**The data:**
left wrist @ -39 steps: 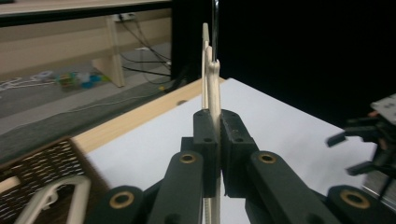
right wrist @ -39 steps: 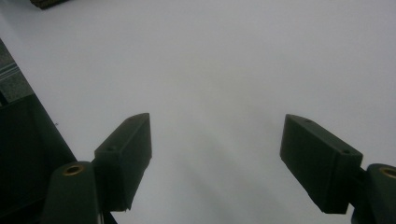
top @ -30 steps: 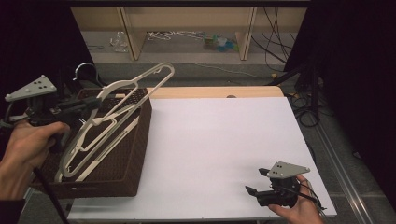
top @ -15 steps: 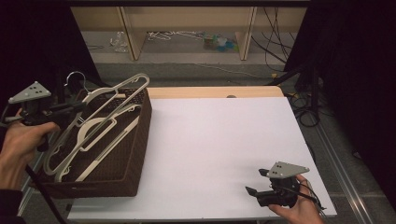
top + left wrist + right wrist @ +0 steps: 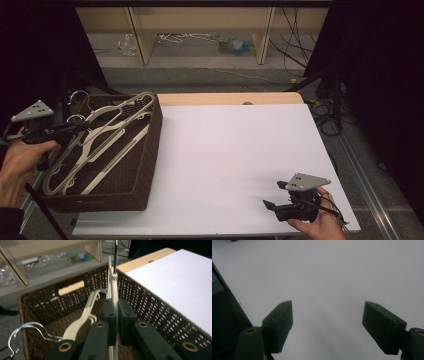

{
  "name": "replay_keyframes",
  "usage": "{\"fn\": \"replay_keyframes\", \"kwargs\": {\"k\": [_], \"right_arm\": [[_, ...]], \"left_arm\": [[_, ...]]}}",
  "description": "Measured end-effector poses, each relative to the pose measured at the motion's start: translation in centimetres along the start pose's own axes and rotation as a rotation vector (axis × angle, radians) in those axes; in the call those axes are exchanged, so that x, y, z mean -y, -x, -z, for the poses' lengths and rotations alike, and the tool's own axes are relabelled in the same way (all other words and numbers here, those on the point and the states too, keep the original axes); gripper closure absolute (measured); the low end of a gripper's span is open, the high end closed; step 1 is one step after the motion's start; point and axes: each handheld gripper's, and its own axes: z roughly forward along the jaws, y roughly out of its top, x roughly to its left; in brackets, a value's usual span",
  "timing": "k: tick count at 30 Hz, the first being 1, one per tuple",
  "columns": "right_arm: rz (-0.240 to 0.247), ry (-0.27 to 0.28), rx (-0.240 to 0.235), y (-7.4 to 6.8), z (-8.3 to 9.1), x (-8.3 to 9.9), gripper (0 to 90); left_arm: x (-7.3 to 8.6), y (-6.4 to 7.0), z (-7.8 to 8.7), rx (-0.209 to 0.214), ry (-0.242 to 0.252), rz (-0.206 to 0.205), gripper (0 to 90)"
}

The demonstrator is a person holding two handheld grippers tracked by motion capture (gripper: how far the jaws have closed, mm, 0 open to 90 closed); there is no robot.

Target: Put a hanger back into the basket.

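the left gripper (image 5: 113,322) pinches a light, stiff, slick plastic hanger (image 5: 113,287) at its neck, a sound spot; the right gripper (image 5: 327,325) gapes empty.

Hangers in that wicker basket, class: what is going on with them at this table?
A person's left gripper is shut on a cream hanger near its neck, holding it over the brown wicker basket at the table's left, where other hangers lie. The right gripper rests open and empty near the front right of the white table.
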Motion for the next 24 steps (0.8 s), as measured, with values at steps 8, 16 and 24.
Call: {"fn": "replay_keyframes", "kwargs": {"k": [8,16,24], "right_arm": [[-0.001,-0.013,-0.005,-0.1,0.0,0.0,25.6],[0.004,-0.015,-0.011,0.0,-0.1,0.1,25.6],[0.000,-0.019,-0.017,-0.1,-0.3,0.1,25.6]], "left_arm": [[1.0,0.2,-1.8,0.025,-0.041,0.030,85.8],[2.7,-0.5,-4.0,-0.005,-0.105,0.038,85.6],[4.6,-1.2,-4.2,-0.090,-0.212,0.043,81.8]]}}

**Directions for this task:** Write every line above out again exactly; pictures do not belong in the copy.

**Answer section:**
left wrist @ -39 steps: 
right wrist @ -39 steps: 
top @ -30 steps: 
top @ -15 steps: 
top + left wrist + right wrist @ +0 steps: 

{
  "name": "replay_keyframes",
  "usage": "{\"fn\": \"replay_keyframes\", \"kwargs\": {\"k\": [_], \"right_arm\": [[_, ...]], \"left_arm\": [[_, ...]]}}",
  "description": "Measured end-effector poses, each relative to the pose measured at the motion's start: translation in centimetres along the start pose's own axes and rotation as a rotation vector (axis × angle, radians) in those axes; in the call those axes are exchanged, so that x, y, z mean -y, -x, -z, for the poses' lengths and rotations alike, and the tool's own axes are relabelled in the same way (all other words and numbers here, those on the point and the states too, keep the original axes); gripper closure absolute (measured); the low end of a gripper's span is open, the high end closed; step 1 is one step after the motion's start; point and axes: each handheld gripper's, and its own axes: z roughly forward along the jaws, y roughly out of its top, x roughly to its left; in brackets, a value's usual span",
  "timing": "k: tick count at 30 Hz, the first being 1, one per tuple",
  "columns": "right_arm: rz (-0.240 to 0.247), ry (-0.27 to 0.28), rx (-0.240 to 0.235), y (-7.4 to 6.8), z (-8.3 to 9.1), x (-8.3 to 9.9), gripper (0 to 90); left_arm: x (-7.3 to 8.6), y (-6.4 to 7.0), z (-7.8 to 8.7), rx (-0.209 to 0.214), ry (-0.242 to 0.252), rz (-0.206 to 0.205), gripper (0 to 90)"
}

The demonstrator is a person holding two handheld grippers tracked by motion capture (gripper: how far the jaws have closed, mm, 0 open to 90 closed); there is no robot.

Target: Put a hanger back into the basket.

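the left gripper (image 5: 113,322) pinches a light, stiff, slick plastic hanger (image 5: 113,287) at its neck, a sound spot; the right gripper (image 5: 327,325) gapes empty.

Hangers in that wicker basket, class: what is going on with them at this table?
A person's left gripper is shut on a cream hanger near its neck, holding it over the brown wicker basket at the table's left, where other hangers lie. The right gripper rests open and empty near the front right of the white table.
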Motion for the next 24 steps (0.8 s), as measured, with values at steps 8, 16 and 24.
Call: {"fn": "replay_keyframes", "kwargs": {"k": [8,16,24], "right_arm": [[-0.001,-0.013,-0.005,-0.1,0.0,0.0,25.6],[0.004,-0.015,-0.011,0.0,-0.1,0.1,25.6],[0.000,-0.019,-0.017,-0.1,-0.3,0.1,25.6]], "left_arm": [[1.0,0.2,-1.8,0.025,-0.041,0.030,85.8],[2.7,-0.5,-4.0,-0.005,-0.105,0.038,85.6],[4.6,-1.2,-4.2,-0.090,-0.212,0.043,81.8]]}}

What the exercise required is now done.